Repeat the listing in full, exactly as it stands.

---

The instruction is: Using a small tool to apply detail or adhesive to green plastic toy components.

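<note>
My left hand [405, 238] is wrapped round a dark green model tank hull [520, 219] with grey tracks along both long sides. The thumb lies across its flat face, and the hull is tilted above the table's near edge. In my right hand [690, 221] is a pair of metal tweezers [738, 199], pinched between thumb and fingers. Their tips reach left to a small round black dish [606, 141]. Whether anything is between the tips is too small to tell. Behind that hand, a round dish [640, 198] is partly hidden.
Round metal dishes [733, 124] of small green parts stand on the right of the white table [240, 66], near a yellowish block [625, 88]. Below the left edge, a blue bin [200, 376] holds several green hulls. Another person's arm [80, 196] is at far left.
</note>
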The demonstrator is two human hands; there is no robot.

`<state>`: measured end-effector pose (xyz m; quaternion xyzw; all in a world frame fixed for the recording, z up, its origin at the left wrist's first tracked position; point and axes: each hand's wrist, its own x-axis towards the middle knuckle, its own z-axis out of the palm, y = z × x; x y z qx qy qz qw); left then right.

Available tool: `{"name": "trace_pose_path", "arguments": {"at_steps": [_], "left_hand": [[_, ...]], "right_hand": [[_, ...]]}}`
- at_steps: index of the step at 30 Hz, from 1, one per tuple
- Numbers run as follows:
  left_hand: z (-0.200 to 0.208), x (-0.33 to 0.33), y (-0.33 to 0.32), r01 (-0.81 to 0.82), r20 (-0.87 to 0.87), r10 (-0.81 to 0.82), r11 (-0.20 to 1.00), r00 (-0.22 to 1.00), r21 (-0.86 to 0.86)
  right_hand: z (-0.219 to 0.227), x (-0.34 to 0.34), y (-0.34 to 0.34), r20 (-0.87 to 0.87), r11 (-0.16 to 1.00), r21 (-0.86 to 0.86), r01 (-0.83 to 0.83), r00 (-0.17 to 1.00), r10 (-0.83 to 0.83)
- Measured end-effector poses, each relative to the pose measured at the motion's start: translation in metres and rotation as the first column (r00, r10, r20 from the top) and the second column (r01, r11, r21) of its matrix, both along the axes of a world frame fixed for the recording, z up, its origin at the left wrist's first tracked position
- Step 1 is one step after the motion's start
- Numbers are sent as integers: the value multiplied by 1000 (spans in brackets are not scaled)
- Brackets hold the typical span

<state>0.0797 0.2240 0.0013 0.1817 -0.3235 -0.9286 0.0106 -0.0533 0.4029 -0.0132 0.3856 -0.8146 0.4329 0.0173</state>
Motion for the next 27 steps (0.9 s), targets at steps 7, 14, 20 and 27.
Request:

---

## TASK SOLUTION
The instruction is: Using a small tool to apply detail or adhesive to green plastic toy components.

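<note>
My left hand [405, 238] is wrapped round a dark green model tank hull [520, 219] with grey tracks along both long sides. The thumb lies across its flat face, and the hull is tilted above the table's near edge. In my right hand [690, 221] is a pair of metal tweezers [738, 199], pinched between thumb and fingers. Their tips reach left to a small round black dish [606, 141]. Whether anything is between the tips is too small to tell. Behind that hand, a round dish [640, 198] is partly hidden.
Round metal dishes [733, 124] of small green parts stand on the right of the white table [240, 66], near a yellowish block [625, 88]. Below the left edge, a blue bin [200, 376] holds several green hulls. Another person's arm [80, 196] is at far left.
</note>
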The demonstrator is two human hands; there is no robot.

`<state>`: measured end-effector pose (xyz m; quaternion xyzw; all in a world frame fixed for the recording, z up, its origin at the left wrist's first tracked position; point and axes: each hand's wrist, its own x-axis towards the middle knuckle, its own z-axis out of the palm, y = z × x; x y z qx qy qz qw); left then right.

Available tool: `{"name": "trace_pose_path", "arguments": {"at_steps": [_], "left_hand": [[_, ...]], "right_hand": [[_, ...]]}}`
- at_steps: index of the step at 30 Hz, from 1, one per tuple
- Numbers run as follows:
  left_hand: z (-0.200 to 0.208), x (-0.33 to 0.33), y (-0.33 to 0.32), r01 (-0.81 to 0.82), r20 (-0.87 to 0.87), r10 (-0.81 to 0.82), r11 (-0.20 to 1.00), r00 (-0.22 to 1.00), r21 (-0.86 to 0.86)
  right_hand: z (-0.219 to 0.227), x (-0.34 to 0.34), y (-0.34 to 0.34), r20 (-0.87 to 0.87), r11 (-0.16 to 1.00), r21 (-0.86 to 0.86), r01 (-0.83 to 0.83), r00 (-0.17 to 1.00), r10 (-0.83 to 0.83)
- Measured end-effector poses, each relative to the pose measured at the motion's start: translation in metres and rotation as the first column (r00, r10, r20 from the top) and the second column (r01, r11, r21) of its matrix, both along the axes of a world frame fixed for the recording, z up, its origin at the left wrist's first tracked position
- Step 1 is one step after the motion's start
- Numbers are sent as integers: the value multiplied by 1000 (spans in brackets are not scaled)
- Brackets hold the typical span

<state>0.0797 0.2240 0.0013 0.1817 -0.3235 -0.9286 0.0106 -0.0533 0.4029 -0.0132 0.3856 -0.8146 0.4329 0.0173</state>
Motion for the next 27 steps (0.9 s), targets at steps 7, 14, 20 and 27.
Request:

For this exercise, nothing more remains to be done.